TASK INSTRUCTIONS. Find the lines of data that contain the string "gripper", then list them.

SUPPLIED MATERIAL.

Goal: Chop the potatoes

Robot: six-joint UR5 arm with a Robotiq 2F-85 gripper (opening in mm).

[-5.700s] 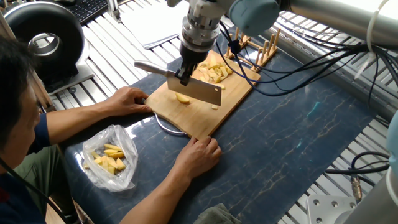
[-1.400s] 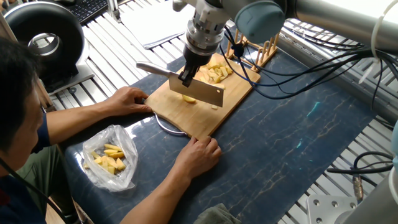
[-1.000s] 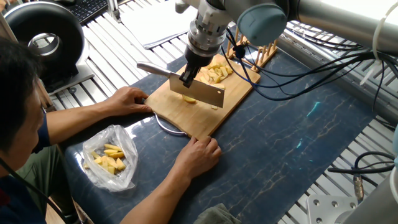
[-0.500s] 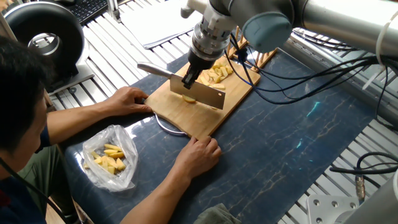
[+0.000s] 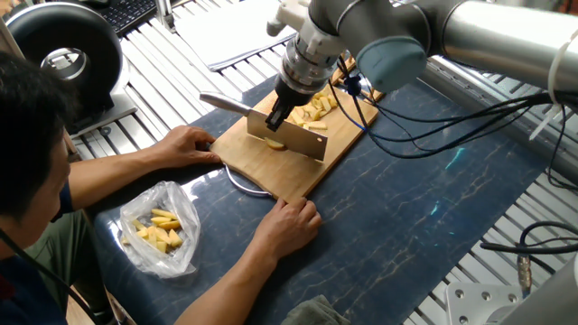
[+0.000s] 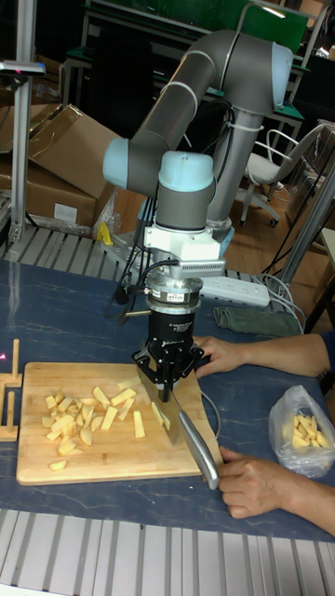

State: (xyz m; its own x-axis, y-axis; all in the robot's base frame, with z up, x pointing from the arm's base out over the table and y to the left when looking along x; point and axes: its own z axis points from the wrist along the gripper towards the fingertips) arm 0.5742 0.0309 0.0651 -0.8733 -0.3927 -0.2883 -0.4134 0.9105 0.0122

EXERCISE SOLUTION.
Robot: six-joint UR5 arm with a Robotiq 2F-85 gripper (opening in mm).
State: (xyz m; its own x-axis, y-axis; all in the robot's base frame, with z up, x pointing from the arm's base out over the table and y to the left when looking along x; point and axes: its own z axis points from the wrist along the gripper towards the fingertips) arm 0.5742 0.0309 0.0651 -0.8733 -0.3927 -0.2883 -0.4134 0.9105 0.0122

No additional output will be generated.